Cache when computing multiple statistics:
# Without caching - each aggregation triggers a full scan
stats1 = df.groupBy("region").agg(F.mean("total_amount")).collect()
stats2 = df.groupBy("region").agg(F.stddev("total_amount")).collect()
stats3 = df.groupBy("region").agg(F.sum("total_amount")).collect()
# Three full scans of the data
# With caching - compute once, reuse
df.cache()
df.count() # Trigger caching
stats1 = df.groupBy("region").agg(F.mean("total_amount")).collect()
stats2 = df.groupBy("region").agg(F.stddev("total_amount")).collect()

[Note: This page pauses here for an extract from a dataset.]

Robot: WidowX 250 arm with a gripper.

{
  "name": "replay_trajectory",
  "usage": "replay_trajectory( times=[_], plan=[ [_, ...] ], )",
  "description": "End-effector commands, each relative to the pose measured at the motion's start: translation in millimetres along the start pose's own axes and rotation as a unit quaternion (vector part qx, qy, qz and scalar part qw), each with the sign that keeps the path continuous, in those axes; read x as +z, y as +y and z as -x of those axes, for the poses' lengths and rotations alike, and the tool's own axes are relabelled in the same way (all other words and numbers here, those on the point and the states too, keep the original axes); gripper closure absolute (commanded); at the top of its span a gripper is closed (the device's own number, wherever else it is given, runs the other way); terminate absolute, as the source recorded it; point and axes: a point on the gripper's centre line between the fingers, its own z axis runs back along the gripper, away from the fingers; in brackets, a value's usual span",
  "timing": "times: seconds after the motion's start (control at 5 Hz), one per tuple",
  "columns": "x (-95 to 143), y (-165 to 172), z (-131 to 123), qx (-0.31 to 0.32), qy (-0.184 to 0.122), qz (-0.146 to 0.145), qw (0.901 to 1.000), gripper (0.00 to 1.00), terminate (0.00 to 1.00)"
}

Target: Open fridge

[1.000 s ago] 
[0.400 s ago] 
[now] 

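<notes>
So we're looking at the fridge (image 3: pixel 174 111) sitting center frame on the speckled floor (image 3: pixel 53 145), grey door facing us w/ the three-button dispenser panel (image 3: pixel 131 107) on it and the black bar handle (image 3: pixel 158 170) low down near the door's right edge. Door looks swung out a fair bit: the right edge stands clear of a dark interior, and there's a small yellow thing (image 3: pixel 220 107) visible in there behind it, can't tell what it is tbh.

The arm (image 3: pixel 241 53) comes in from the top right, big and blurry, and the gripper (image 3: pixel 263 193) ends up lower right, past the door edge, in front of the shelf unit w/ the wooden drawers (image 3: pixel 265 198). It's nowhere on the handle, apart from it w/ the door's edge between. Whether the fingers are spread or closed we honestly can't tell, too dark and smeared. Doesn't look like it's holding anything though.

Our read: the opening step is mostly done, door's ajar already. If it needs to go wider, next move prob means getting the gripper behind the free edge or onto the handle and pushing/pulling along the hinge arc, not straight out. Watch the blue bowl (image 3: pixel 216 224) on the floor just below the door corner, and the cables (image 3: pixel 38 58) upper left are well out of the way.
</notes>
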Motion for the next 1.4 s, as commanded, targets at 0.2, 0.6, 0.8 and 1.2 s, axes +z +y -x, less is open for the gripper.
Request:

stats3 = df.groupBy("region").agg(F.sum("total_amount")).collect()
# Data read from cache
df.unpersist() # Release memory when done
Better yet, combine aggregations:
# Best approach - single pass with all aggregations
all_stats = df.groupBy("region").agg(
F.mean("total_amount").alias("mean"),
F.stddev("total_amount").alias("stddev"),
F.sum("total_amount").alias("total")
).collect()
# One scan, all statistics
Avoid collecting large results to the driver:
# Dangerous for large cardinality groupings
# all_data = df.groupBy("customer_id").agg(...).collect() # Don't do this
# Instead, write results to storage
df.groupBy("customer_id").agg(
F.count("order_id").alias("order_count"),
F.sum("total_amount").alias("lifetime_value")
).write.parquet("customer_stats/")
Filter before aggregating when possible:
# Compute statistics only for relevant subset
recent_stats = df.filter(F.col("order_date") >= "2024-01-01") \
.groupBy("region") \
.agg(F.mean("total_amount").alias("avg_recent_order"))
Summary statistics in PySpark follow familiar patterns but require awareness of distributed computing tradeoffs. Use built-in methods for exploration, explicit aggregations for production pipelines, and always consider whether you need exact or approximate results. Your cluster will thank you.